I’d stayed in a Travelodge when I’d dropped the boys at university but I was too emotionally fragile to fully appreciate the luxuries of a budget hotel buffet breakfast.
But apart from that, I am embarrassingly not well-travelled. My boys have seen more of the world than I have thanks to Simon taking them on holidays. I am, at least, grateful for that.
Last year, when we uncovered the time capsule, I made myself a promise that I would finally make plans and start to travel to far-flung places. It’s what sixteen-year-old me dreamt of. While I’m pretty sure Inishowen doesn’t count as ‘far-flung’ by anyone’s standards – being just an hour’s drive from home – I quiet her with the reassurance it’s just a start.
Having the girls with me will make it extra nice. It will make it feel special – a little like those girls’ holidays we dreamt of all those years ago. That’s enough to make me look forward to it. It’s even enough to make me feel less guilty about using the weekend to go to a ‘Female Empowerment’ retreat instead of blocking out some much-needed time with Conal. Thankfully he has been more than understanding, if disappointed. ‘It’s work,’ he reminded me when I felt that disappointment wash over me too. ‘You have to go. It’s too good an opportunity.’
He’s right, of course. It’s exciting, or it will be after I get through some of the less appealing conversations I have to have with both my mother and Simon.
Adam offered to talk to them both himself, but I’ve known him long enough and well enough to recognise the flicker of panic in his eyes as he told me that. Telling his granny, and his father, that he is going to be a dad is a lot for a nineteen-year-old to deal with. Even one as sensible and reliable as Adam. In fact, maybe even more so given his reputation as the sensible and reliable one. I know my son is cut from the same cloth as me. A cloth that is permanently terrified of disappointing people.
Surprisingly perhaps, the person he is most worried about disappointing is not his father but rather his granny. He revels in her pride at his achievements and can’t bear the thought of upsetting her.
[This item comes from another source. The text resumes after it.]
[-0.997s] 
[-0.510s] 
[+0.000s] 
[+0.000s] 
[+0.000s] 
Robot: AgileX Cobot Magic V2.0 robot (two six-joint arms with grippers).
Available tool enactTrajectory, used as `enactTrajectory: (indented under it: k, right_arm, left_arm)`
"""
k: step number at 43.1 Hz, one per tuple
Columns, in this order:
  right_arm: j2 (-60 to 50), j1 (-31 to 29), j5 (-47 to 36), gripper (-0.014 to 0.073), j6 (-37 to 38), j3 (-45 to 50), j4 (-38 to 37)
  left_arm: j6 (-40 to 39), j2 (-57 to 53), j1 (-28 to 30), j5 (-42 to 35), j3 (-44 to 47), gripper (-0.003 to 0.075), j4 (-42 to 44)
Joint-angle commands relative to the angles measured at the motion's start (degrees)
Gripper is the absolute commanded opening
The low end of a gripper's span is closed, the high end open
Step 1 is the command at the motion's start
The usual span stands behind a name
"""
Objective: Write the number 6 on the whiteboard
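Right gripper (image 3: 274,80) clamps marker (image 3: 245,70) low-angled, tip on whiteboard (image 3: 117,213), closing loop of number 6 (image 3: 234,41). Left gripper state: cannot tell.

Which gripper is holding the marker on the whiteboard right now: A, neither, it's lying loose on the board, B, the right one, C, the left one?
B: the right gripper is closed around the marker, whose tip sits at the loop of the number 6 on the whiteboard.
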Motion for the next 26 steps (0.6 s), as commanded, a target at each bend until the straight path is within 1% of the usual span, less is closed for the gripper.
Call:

It doesn’t matter that I’ve told him a hundred times over there is nothing he could ever do that could change how she feels about him. My mother loves him and his brother more than she loves the children she actually birthed herself. I knew this within seconds of the first time she and my father met these tiny, pink-faced little babies who had just arrived in the world kicking and screaming. My mother had held Adam, and my father had cradled Saul, and I had witnessed their transformation into doting grandparents in all its immediate and overwhelming glory.
As for telling Simon, well, there’s a different kind of trepidation tied up with that one. Adam fears his dad will lecture him and tell him he’s ruining his life – choosing to focus only on the negative aspects of parenthood and not the blessings. If we’d describe Niamh’s Paul as being a ‘bit of a dick’ about thesituation, then it’s likely Simon will react in way that makes us see him as a ‘whole dick, and balls’ about things.